Il servo: una commedia “nera” …

Tratto da un romanzo di Robin Maugham, pubblicato nel 1948, “Il servo” è una commedia con una trama labirintica in cui lo spettatore viene portato avanti dal piano sottile e truce di un servitore che cerca la rivincita sulla classe padronale e di un padrone che si fa trascinare in una spirale che lo porta alla dipendenza del suo stesso servo. Sullo sfondo di questa lotta eterna, riflessioni sulla fedeltà in amore, sulla solidità di un’amicizia e sul ruolo delle donne che, ai tempi, erano relegati a quelli della “malafemmena” delle sceneggiate napoletane, nel senso che la donna è vista come “oggetto” del maschio che deve raggiungere obiettivi non sempre onesti.

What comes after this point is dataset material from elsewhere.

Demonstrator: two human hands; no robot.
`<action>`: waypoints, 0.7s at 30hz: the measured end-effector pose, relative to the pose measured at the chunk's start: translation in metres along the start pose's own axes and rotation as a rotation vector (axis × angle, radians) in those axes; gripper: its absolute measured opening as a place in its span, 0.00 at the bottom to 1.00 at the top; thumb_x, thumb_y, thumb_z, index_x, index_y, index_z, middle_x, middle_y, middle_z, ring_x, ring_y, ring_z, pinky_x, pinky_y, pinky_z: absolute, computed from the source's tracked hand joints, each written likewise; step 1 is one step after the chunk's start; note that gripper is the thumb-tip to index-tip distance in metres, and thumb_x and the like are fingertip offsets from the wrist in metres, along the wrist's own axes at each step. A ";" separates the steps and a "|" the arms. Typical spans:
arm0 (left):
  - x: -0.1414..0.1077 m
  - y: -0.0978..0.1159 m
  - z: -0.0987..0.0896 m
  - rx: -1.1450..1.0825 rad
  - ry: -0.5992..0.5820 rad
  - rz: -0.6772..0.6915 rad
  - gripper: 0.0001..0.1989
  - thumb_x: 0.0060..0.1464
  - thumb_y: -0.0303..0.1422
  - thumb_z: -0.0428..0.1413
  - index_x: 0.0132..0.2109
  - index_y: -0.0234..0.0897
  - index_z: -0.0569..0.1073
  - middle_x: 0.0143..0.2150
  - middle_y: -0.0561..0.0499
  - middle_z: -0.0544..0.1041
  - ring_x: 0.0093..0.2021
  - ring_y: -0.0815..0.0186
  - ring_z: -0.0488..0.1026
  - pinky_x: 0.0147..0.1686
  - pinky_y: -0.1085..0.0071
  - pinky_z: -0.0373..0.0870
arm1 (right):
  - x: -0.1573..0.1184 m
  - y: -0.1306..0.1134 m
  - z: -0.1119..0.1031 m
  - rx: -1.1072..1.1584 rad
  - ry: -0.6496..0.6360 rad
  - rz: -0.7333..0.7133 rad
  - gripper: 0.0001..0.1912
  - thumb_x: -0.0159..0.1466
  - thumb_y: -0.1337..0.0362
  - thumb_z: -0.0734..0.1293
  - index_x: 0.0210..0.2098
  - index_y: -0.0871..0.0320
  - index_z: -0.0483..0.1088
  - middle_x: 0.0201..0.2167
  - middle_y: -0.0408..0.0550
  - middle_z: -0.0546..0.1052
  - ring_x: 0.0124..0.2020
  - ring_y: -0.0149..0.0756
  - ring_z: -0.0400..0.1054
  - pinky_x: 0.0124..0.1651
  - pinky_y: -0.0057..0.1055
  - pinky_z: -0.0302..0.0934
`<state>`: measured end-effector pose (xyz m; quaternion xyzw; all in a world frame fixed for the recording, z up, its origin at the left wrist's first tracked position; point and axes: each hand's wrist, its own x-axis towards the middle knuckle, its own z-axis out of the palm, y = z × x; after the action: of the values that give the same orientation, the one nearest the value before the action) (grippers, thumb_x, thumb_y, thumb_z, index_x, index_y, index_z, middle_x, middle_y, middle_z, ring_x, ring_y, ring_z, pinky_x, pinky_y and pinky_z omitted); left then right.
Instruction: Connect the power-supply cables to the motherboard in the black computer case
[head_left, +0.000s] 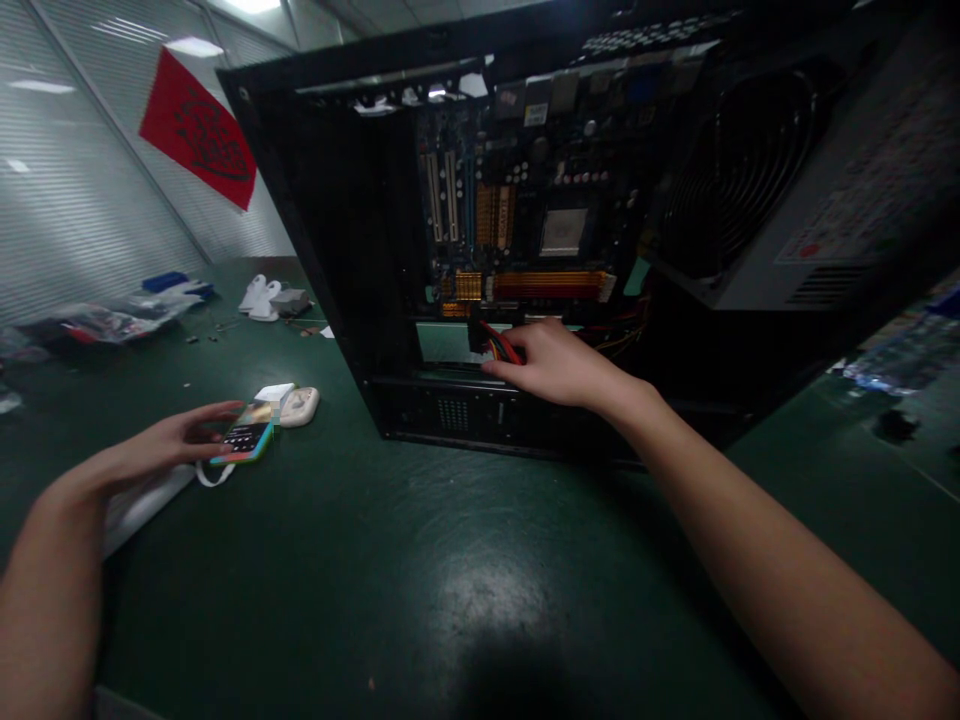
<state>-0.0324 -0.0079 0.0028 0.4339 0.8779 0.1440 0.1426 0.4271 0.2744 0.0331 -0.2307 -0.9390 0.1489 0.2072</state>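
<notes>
The open computer case (405, 412) stands on the counter (337, 580). Its board (525, 160) and power box (780, 255) are already inside. The shiny chip (564, 232) has nothing on top. Low in the case, the right hand (559, 365) pinches some wires (504, 345); I can't tell if they're plugged in. The left hand (184, 437) is loosely open, touching a phone (249, 437) on the left.

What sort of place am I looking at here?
Probably an office-like workshop for computer hardware. An open computer case stands on a green tabletop, its motherboard exposed; the right hand holds coloured cables, and slatted blinds show at the left.
</notes>
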 end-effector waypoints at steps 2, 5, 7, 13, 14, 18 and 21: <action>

La commedia, diretta da Andrea Renzi e Pierpaolo Sepe è a tratti piacevole, strappa anche sorrisi e porta in un Teatro – Cattedrale come il Piccolo di Milano, anche delle scene “osè” … Comunque la curiosità sul finale mantiene attento il pubblico che alla fine ha applaudito convinto gli interpreti, lo stesso Andrea Renzi e Tony Laudadio, Federica Sandrini, Lino Musella, Maria Laila Fernandez che hanno mostrato il loro impegno e la loro bravura.